DuPont has maintained that the BLM and its contractors didn't follow instructions when applying the herbicide. The BLM, meanwhile, points fingers at DuPont. BLM officials said in 2002 that a prolonged drought caused the situation, and that the herbicide was applied correctly.

The trial began May 4 and is expected to last up to four months.

Plaintiff Tina Clinger of American Falls grew up in the rural region and married into a family of beet farmers. She and her husband, Jerome, bought land near his parents to start their own farm.

She handles the books, drive an 18-wheeler during harvest, and taught her children to hoe the weeds from between the tidy rows of plants.

At the trial, she described plantings in 2000, 2001 and 2002 that failed to thrive.

"This is not a good-looking field," Clinger said as the jurors were shown a picture that contained far more dirt than plants. "This is a field that makes you want to cry."

To break even the farm has to yield 25 tons of sugar beets per acre, Clinger said.
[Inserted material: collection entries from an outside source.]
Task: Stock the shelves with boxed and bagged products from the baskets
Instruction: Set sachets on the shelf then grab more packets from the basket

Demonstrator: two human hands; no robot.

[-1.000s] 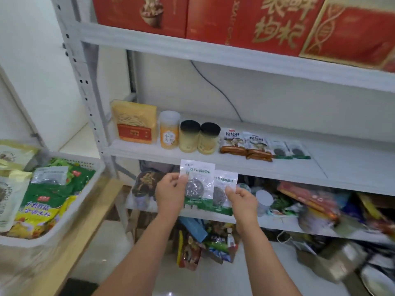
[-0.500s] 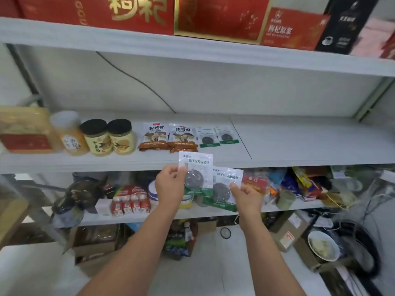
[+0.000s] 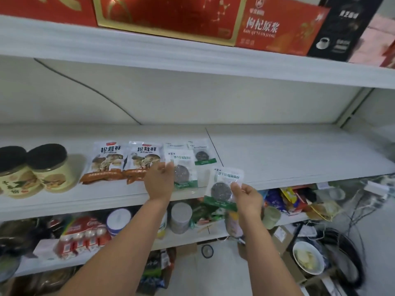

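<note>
Your first packet point(image 3: 184, 170), green and white, sits at the front of the middle shelf point(image 3: 299, 159), just right of two mushroom bags point(image 3: 106, 161). The fingers of your left hand point(image 3: 159, 183) pinch its left edge. Your right hand point(image 3: 248, 199) pinches the second packet point(image 3: 223, 186) by its right side, held up before the shelf's front edge.

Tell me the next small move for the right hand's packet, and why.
Probably bring the right hand up and lay its white-and-green plastic packet on the white metal shelf, right of the matching packet that the left hand holds. That one lies on the shelf; the right hand's hangs in front of the shelf edge, with bare shelf beyond.
</note>
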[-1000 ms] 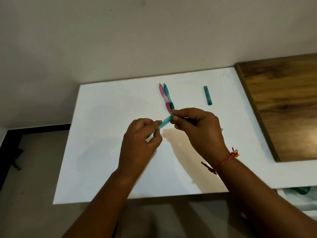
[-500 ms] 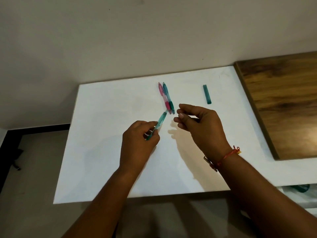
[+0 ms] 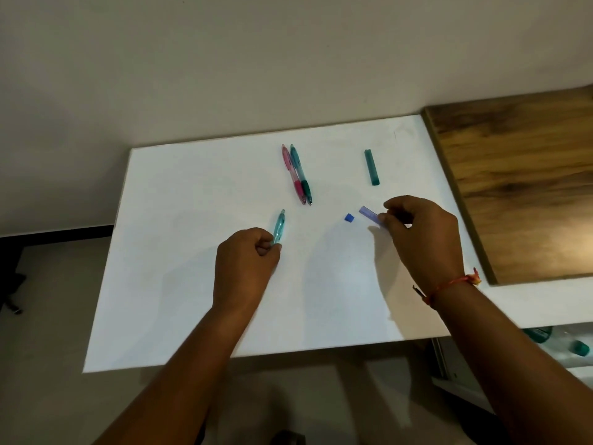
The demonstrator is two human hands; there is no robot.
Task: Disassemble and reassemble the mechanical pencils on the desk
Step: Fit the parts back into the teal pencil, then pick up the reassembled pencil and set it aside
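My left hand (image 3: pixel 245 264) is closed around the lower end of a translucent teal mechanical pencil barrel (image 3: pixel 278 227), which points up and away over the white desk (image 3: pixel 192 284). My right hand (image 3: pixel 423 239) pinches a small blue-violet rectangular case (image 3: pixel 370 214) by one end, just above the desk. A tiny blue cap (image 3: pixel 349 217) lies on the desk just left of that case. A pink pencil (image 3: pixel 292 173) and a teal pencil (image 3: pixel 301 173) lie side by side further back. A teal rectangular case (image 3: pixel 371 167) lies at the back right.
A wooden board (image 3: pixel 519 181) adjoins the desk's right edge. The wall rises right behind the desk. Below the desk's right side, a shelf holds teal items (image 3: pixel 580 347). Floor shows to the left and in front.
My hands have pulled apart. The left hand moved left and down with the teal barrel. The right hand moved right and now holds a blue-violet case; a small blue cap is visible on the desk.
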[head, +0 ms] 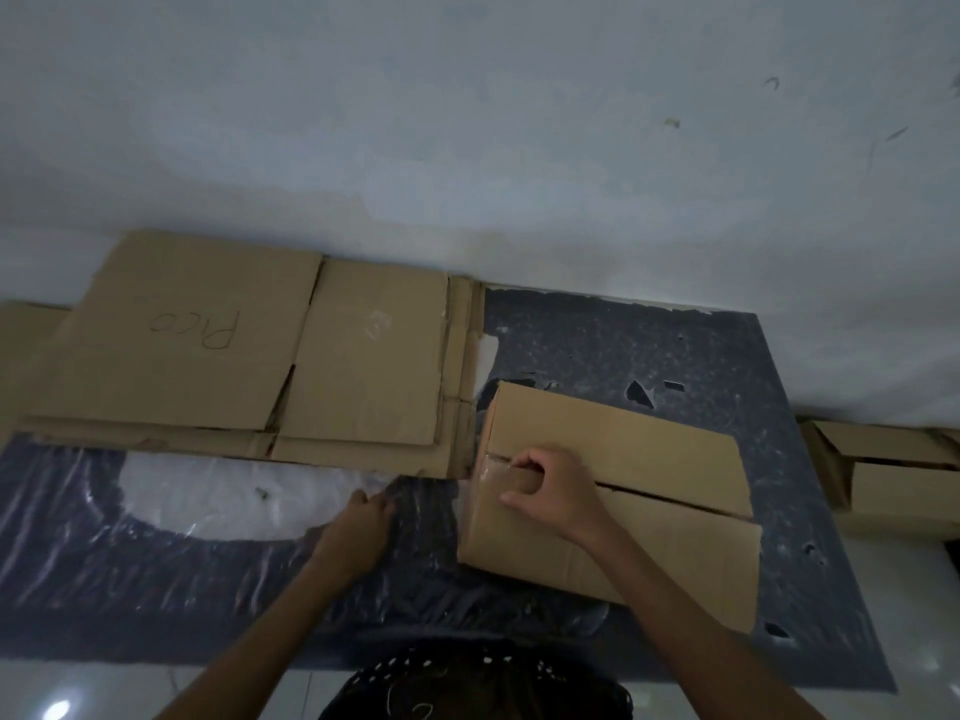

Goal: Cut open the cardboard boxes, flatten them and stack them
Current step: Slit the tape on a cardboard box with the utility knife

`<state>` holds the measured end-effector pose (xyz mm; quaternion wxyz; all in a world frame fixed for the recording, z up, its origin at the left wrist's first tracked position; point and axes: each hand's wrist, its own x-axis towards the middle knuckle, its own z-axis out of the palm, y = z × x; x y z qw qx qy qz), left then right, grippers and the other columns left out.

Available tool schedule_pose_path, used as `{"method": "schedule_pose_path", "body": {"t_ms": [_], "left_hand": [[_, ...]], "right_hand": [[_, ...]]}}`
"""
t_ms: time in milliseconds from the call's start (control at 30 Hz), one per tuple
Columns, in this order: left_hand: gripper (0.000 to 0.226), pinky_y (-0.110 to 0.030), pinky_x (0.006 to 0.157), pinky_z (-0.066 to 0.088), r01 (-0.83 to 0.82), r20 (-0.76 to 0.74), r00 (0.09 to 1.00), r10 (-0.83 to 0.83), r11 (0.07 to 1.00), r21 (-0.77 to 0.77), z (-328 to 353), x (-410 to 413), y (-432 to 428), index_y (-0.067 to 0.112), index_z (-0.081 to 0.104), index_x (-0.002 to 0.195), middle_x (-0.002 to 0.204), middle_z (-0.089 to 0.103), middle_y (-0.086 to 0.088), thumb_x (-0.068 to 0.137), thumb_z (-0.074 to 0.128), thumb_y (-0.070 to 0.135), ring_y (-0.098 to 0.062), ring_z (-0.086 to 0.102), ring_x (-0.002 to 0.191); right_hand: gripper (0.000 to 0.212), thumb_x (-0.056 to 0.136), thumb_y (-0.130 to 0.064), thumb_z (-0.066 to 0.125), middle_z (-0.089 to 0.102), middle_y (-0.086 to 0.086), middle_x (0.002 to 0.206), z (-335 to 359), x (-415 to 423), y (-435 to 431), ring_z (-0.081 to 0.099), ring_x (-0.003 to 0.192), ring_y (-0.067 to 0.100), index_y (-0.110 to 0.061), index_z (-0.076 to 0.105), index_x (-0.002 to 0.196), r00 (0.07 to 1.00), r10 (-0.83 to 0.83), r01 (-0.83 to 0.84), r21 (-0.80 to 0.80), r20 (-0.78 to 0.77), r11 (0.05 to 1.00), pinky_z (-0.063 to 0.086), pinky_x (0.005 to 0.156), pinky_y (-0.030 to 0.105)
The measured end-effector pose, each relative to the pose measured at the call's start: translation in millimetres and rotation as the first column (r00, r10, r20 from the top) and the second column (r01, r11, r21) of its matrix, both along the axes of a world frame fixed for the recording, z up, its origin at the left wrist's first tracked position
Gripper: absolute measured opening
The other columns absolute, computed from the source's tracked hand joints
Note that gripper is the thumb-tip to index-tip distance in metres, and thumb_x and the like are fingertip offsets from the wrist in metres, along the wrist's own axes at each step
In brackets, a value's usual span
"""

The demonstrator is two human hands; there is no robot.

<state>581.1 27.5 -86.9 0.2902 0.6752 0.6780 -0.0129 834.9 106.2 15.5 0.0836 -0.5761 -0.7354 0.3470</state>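
1. Head view, and your right hand [550, 491] is curled tight at the taped left end of the box [649, 553]. The fingers are hooked into its centre seam with the thumb on the near flap, and no blade shows.
2. Your left hand [363, 517] lies loose on the dark mat [675, 345], holding nothing.
3. The box sits just right of the flattened stack [249, 356]. It's plain brown, its seam gaping rightward.
4. Expect light, stiff card, so grip the flap edges. The tape looks slick.

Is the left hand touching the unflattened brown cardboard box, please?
No; the left hand rests on the dark mat, apart from the box the right hand grips.
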Motion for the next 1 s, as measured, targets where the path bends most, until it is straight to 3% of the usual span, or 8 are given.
{"method": "schedule_pose_path", "body": {"t_ms": [133, 200, 367, 567, 667, 800, 900, 1000], "left_hand": [[0.031, -0.029, 0.083, 0.047, -0.222, -0.065, 0.973, 0.222, 0.975, 0.0, -4, 19, -18, 0.014, 0.054, 0.118, 0.118, 0.051, -0.007, 0.096, 0.052, 0.035, -0.022, 0.055, 0.104], [0.028, -0.03, 0.084, 0.048, -0.243, -0.076, 0.967, 0.242, 0.97, -0.001, -1, 25, -14, 0.015, 0.057, 0.113, 0.116, 0.055, -0.005, 0.095, 0.054, 0.036, -0.021, 0.057, 0.104], [0.034, -0.036, 0.084, 0.052, -0.278, -0.15, 0.952, 0.265, 0.958, -0.075, 10, 35, 0, 0.009, 0.06, 0.112, 0.112, 0.062, -0.01, 0.093, 0.052, 0.037, -0.027, 0.06, 0.101], [0.024, -0.03, 0.058, 0.042, -0.362, 0.332, 0.878, 0.345, 0.932, -0.012, 83, 104, 62, 0.004, 0.058, 0.072, 0.071, 0.061, -0.013, 0.092, 0.053, 0.017, -0.026, 0.056, 0.066], [0.022, -0.029, 0.052, 0.035, -0.513, 0.531, 0.683, 0.502, 0.847, -0.141, 112, 132, 85, 0.007, 0.054, 0.07, 0.066, 0.055, -0.015, 0.091, 0.051, 0.014, -0.025, 0.05, 0.061], [0.015, -0.034, 0.077, 0.049, -0.685, 0.73, 0.515, 0.449, 0.727, 0.036, 135, 161, 106, 0.011, 0.065, 0.094, 0.09, 0.065, -0.007, 0.095, 0.053, 0.019, -0.025, 0.061, 0.09], [0.066, -0.044, 0.107, 0.038, -0.453, 0.627, 0.741, 0.239, 0.868, 0.204, 130, 182, 127, 0.027, 0.029, 0.148, 0.15, 0.033, -0.012, 0.091, 0.061, 0.036, -0.029, 0.035, 0.136], [0.11, -0.06, 0.114, 0.018, -0.107, 0.105, 0.99, 0.095, 0.987, 0.121, 113, 200, 143, 0.036, -0.012, 0.15, 0.156, -0.026, -0.013, 0.076, 0.063, 0.066, -0.044, -0.001, 0.144]], "right_hand": [[0.019, 0.079, -0.029, 0.075, 0.061, -0.011, 0.092, 27, 7, -11, 0.055, 0.088, 0.008, -0.024, 0.067, 0.096, 0.999, 0.046, -0.046, 0.068, 0.003, 0.997, 0.046, 0.078, 0.024], [0.004, 0.087, -0.022, 0.068, 0.066, -0.011, 0.087, 44, 16, -18, 0.06, 0.083, 0.006, -0.025, 0.068, 0.089, 0.995, 0.011, -0.006, 0.059, -0.095, 0.998, 0.047, 0.075, 0.02], [0.015, 0.082, -0.018, 0.074, 0.065, -0.011, 0.081, 60, 60, -45, 0.061, 0.076, 0.005, -0.028, 0.063, 0.081, 0.989, -0.112, 0.105, -0.079, -0.092, 0.991, 0.049, 0.069, 0.022], [0.049, 0.067, -0.045, 0.084, 0.059, -0.002, 0.097, 70, 105, -64, 0.056, 0.082, 0.006, -0.02, 0.059, 0.102, 0.963, -0.262, 0.265, -0.407, 0.065, 0.874, 0.042, 0.06, 0.016], [0.051, 0.069, -0.047, 0.082, 0.055, -0.004, 0.104, 71, 114, -73, 0.054, 0.089, 0.006, -0.025, 0.055, 0.106, 0.961, -0.258, 0.273, -0.463, 0.096, 0.844, 0.045, 0.068, 0.017], [0.092, 0.065, -0.062, 0.078, 0.029, 0.0, 0.135, 60, 115, -91, 0.032, 0.122, 0.02, -0.034, 0.028, 0.138, 0.93, -0.246, 0.323, -0.29, 0.272, 0.901, 0.036, 0.1, 0.032], [0.138, 0.054, -0.079, 0.07, -0.021, 0.012, 0.154, 38, 112, -107, -0.007, 0.145, 0.035, -0.033, -0.019, 0.148, 0.853, -0.279, 0.415, -0.248, 0.441, 0.876, 0.01, 0.117, 0.049], [0.157, 0.046, -0.085, 0.068, -0.046, 0.016, 0.145, 11, 114, -121, -0.03, 0.14, 0.038, -0.02, -0.04, 0.14, 0.807, -0.303, 0.499, -0.311, 0.507, 0.809, -0.005, 0.117, 0.052]]}}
It yielded 23 tons per acre in 2000, 19 tons in 2001 and 20 tons in 2002.

The crop failure was devastating to her family. Because her father-in-law had recently had heart surgery, Jerome Clinger was working both farms. He quit sleeping and lost weight. They argued, their strong marriage fraying under the pressure. The children worried their parents would divorce, she said, fighting tears.

Her father-in-law's dream of owning his land outright was destroyed in the span of two seasons.

"My father-in-law was 73 at the time and he had one payment left on his farm," Clinger said, "We went into arrears so bad that he had to refinance the farm. Thirty more years."

In 2000, the Clingers had $1.5 million in operating loans to cover normal farming expenses, including $20,000-per-month summer power bills for running the irrigation pumps. They'd planned to pay the loan back with the profits from the beet harvest, as they did every year. Instead they had to extend the loan, refinance, borrow additional cash. The debt continues to grow, she said.

"Now it's $2.3 million," Clinger said.